The term "double dip" refers to a recession followed by a short-lived recovery that then slides back into a second recession. It can be measured by fluctuations in gross domestic product, or GDP -- one of the broadest measures of economic activity.
 
Hoffman said he changed his mind about a potential double dip after major U.S. companies reported solid profit growth in the first quarter of 2010 and European leaders approved a $1 trillion bailout package to deal with the region's debt crisis.
 
Granted, the picture isn't all rosy. Unemployment is still high at 9.7%. But Wyss points out that consumers are spending again. Plus, the average person on main street doesn't seem as worried about getting laid off as they were a year ago, he said.
 
Wyss's comments echo those of Federal Reserve chairman Ben Bernanke, who on Monday told reporters that he expects a continued economic recovery, in part because of revived consumer spending.
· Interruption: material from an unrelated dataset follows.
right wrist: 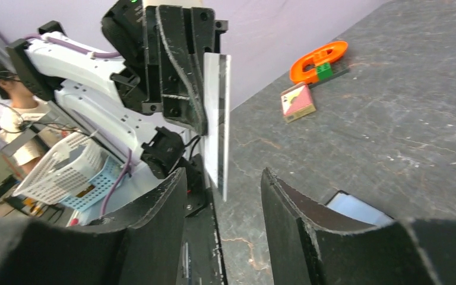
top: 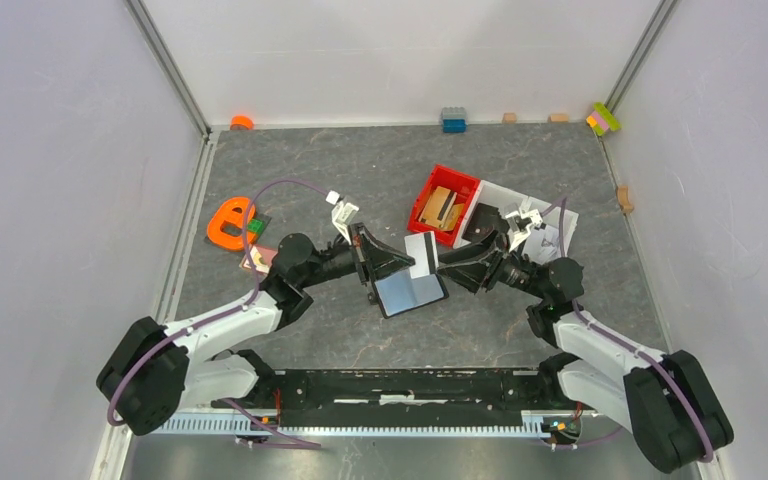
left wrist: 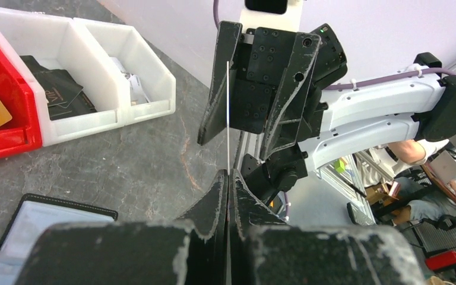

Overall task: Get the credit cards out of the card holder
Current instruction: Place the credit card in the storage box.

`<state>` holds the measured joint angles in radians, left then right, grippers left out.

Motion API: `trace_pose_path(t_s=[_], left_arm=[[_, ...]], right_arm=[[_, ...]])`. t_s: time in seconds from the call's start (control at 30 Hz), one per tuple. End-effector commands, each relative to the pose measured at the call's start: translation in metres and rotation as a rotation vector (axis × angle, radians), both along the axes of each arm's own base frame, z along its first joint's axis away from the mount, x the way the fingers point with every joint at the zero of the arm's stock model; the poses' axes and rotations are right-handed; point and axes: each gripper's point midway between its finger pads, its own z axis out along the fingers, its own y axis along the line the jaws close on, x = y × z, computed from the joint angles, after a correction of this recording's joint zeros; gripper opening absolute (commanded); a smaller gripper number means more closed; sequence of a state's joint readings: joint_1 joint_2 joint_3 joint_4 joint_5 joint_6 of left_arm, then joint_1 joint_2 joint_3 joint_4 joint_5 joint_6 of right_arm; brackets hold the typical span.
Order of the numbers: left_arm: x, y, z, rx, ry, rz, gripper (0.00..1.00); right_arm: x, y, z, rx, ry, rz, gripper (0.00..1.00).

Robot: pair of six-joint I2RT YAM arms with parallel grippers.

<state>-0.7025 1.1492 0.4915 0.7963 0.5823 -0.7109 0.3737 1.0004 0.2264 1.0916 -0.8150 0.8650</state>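
The black card holder (top: 412,295) lies open on the table, its pale blue inside up; it also shows in the left wrist view (left wrist: 24,228) and the right wrist view (right wrist: 356,209). My left gripper (top: 407,262) is shut on a greyish-white credit card (top: 422,254) and holds it upright just above the holder. Edge-on, the card (left wrist: 228,119) rises from the closed left gripper (left wrist: 228,178). My right gripper (top: 442,266) faces it, open. The card's (right wrist: 217,119) free end hangs between the spread fingers of the right gripper (right wrist: 222,181), nearer one finger, with no clear contact.
A red bin (top: 430,185) holding tan blocks and a white bin (top: 525,195) with dark items stand behind the right arm. An orange object (top: 228,222) and a small pinkish block (top: 258,258) lie at the left. Small blocks line the back wall.
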Motion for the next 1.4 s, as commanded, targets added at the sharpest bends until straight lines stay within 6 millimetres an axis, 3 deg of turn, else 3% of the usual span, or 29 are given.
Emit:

Bernanke also said the recovery would be slow -- it "won't feel terrific," he said.
 
Bernanke dodged a question about whether he fears a double-dip recession, saying "nobody knows with any certainty."
 
 
To be sure, any chance of a double dip is nothing to shrug off.
 
Mark Vitner, a senior economist at Wells Fargo Securities, likes to call himself an optimist, but said he can't deny that when he talks to clients, he's blunt about the risk of a double dip. He calculates the chances of one happening at about 30%, whereas a few months ago, he would have said it was as low as 15%.
 

"We experienced the worst crisis in a generation and now there are major problems in Europe and with the oil spill. How optimistic can you expect an optimist to be?" he said.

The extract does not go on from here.